Despite the international stature of the network, Seikaly is quick to add that the funding it receives from the Mickleborough program will largely remain in Alberta. HNRN plans to hire its new coordinator position here, and because the research network is based out of Edmonton and iRSM, that’s where all funding decisions will be made. “Edmonton has been, historically, very strong in functional outcomes,” Seikaly says. “We have a strong research base.”
Credentials aside, Seikaly has an added personal connection to the Mickleborough program: he knew him briefly, when Seikaly was a resident years ago, and he later became Mickleborough’s surgeon when he was receiving treatment for his cancer. “Mickleborough’s passion has always been about how to make people function better and feel better,” Seikaly says. “Talking to him before he passed away, I think this is exactly what he wanted the money to be used for.” In the interest of full disclosure, Porter points out that the committee that chose the successful research projects only learned that Seikaly and Mickleborough knew one another after the adjudication process was complete.
For Porter and the rest of the Mickleborough family, any progress is good news.
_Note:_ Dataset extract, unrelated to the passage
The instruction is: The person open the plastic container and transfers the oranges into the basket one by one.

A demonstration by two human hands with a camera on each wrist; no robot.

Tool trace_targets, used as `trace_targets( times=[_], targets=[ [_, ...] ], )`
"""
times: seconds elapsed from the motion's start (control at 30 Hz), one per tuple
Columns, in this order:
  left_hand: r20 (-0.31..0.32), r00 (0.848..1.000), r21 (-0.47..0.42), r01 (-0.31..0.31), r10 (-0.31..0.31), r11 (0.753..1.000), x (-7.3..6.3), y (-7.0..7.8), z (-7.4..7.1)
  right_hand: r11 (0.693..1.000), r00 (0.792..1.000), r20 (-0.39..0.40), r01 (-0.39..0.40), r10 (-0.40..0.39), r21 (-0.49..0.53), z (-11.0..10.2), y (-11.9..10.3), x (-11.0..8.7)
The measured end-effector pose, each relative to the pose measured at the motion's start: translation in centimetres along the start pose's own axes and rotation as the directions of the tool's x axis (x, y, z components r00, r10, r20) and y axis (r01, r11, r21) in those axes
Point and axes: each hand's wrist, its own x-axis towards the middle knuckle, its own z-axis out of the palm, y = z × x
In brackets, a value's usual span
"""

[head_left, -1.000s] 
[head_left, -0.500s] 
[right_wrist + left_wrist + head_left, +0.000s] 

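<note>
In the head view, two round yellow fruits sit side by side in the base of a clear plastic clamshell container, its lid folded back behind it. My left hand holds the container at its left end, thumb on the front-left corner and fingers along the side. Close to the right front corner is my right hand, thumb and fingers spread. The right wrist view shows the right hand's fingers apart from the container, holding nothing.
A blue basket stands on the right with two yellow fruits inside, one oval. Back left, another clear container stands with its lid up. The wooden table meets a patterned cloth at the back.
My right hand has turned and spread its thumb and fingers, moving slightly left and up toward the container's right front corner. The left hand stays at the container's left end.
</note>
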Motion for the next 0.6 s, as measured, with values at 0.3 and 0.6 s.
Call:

After nearly four years of uncertainty about whether (and how) the money would be invested, they’re thrilled about the possibilities of what this first round of research turns up – both for the scientific benefits, and for fulfilling the memory and spirit of Porter’s father-in-law. “Murray was about making things happen, in his professional life and his personal life,” says Porter. “We’re really excited that stuff is happening, and that there’s an opportunity to make an impact in patients’ lives through the research that Drs. Seikaly and Osswald will be undertaking.”
As for the future of the Mickleborough research program, it remains secure, thanks to that $3-million endowment. Its exact shape, however, is still to be determined. Depending on what happens over the next two years, Porter says the committee may decide to put out another call for research proposals, or they may reconsider a permanent chair position.
Either way, the goal remains to honour Mickleborough’s vision. “[Murray] had a strong bias for action, he was innovative and creative, and I think he would celebrate doing something that is not typical,” Porter says. In the end, “it’s all about trying to accelerate results, and make things happen, and figuring out the best way to do that.”